DESCRIPTION (provided by applicant): Autophagy is a promising new target for cancer chemoprevention and chemotherapy because it has the potential to prevent, reverse, or retard progression of precancerous lesions as well as to kill tumor cells by "type II" or "autophagic" cell death. Inducers of autophagy that have been associated with cancer prevention and treatment include natural products such as resveratrol and synthetic compounds such as the anti- cancer drug fenretinide (4-hydroxy-phenylretinamide); nonetheless, the link between autophagy and cancer is complex because it also affords a means of survival for cancer cells during times of nutrient limitation and metabolic stress.
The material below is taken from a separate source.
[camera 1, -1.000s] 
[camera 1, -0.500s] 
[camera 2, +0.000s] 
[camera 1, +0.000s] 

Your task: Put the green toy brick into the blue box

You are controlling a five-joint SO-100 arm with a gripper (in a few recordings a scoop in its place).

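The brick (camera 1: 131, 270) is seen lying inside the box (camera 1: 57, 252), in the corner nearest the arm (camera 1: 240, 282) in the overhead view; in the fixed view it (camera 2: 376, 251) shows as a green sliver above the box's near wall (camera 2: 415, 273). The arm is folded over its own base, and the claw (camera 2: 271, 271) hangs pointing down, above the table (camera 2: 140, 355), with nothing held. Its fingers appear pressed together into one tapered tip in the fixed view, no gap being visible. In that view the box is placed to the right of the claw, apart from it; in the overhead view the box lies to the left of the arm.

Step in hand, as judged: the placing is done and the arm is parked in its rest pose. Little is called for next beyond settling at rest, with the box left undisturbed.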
Hence, the optimal agent, or combination of agents, would favor "lethal" versus "protective" autophagy. This grant application concerns a recently discovered mechanism for induction of autophagy that appears to control the switch between these outcomes. The mechanism involves the induction of autophagy by ceramides (Cer), dihydroceramides (DHCer), and sphingosine 1-phosphate (S1P), with the latter being a critical determinant of whether autophagy is lethal or protective. The underlying hypothesis of this research is that in the induction of autophagy, (DH)Cer are incorporated into autophagosomes and subsequently hydrolyzed (in autophagolysosomes) to sphinganine and sphingosine, which are cytotoxic unless phosphorylated by sphingosine kinase. Thus, the most effective scenario for chemoprevention and chemotherapy via autophagic cell death would be to favor the production of (DH)Cer and sphingoid bases over sphingoid base 1-phosphates. This intervention strategy will be explored using MCF7 cells that express GFP-tagged LC3 to facilitate the monitoring of autophagy, methods for "sphingolipidomic" analysis of changes in these lipid mediators, and tools that can manipulate sphingolipid metabolism as the cells are treated with two prototypic dietary and chemotherapeutic agents (resveratrol and 4HPR, respectively) as well as other compounds selected for mechanistic information they will provide. The findings of the studies could define a new concept in cancer chemoprevention and chemotherapy, and identify useful tools and biomarkers for evaluation of these and additional agents in laboratory and clinical follow- up studies.

描述(由申请人提供)： 自噬是癌症化学预防和化疗的一个很有前途的新靶点，因为它有可能预防、逆转或延缓癌前病变的进展，并通过“II型”或“自噬”细胞死亡来杀死肿瘤细胞。与癌症预防和治疗相关的自噬诱导剂包括白藜芦醇等天然产品和抗癌药物芬维甲胺(4-羟基维甲酰胺)等合成化合物；然而，自噬与癌症之间的联系是复杂的，因为它也为癌细胞在营养限制和代谢压力时期提供了一种生存手段。因此，最佳药剂或药剂组合更倾向于“致命性”而非“保护性”自噬。这项资助申请涉及最近发现的一种诱导自噬的机制，该机制似乎控制了这些结果之间的切换。其机制涉及神经酰胺(Cer)、二氢神经酰胺(DHCer)和1-磷酸鞘氨醇(S1P)诱导的自噬，而S1P是决定自噬是致死性还是保护性的关键因素。这项研究的基本假设是，在诱导自噬的过程中，(DH)Cer被结合到自噬小体中，随后(在自噬溶酶体中)被水解为鞘氨醇和鞘氨醇，这两种物质是细胞毒性的，除非被鞘氨醇激酶磷酸化。因此，通过自噬细胞死亡进行化学预防和化疗的最有效方案将是有利于产生(DH)Cer和狮身人面像碱基，而不是狮身人面像碱基1-磷酸。这种干预策略将使用表达GFP标记的LC3的MCF7细胞来促进自噬的监测，对这些脂介质中变化的神经鞘脂体进行分析的方法，以及在细胞被两种典型的饮食和化疗药物(分别为白藜芦醇和4HPR)处理时可以操纵鞘脂代谢的工具，以及为提供机械信息而选择的其他化合物。研究结果可能定义癌症化学预防和化疗的新概念，并在实验室和临床随访研究中确定用于评估这些和其他药物的有用工具和生物标记物。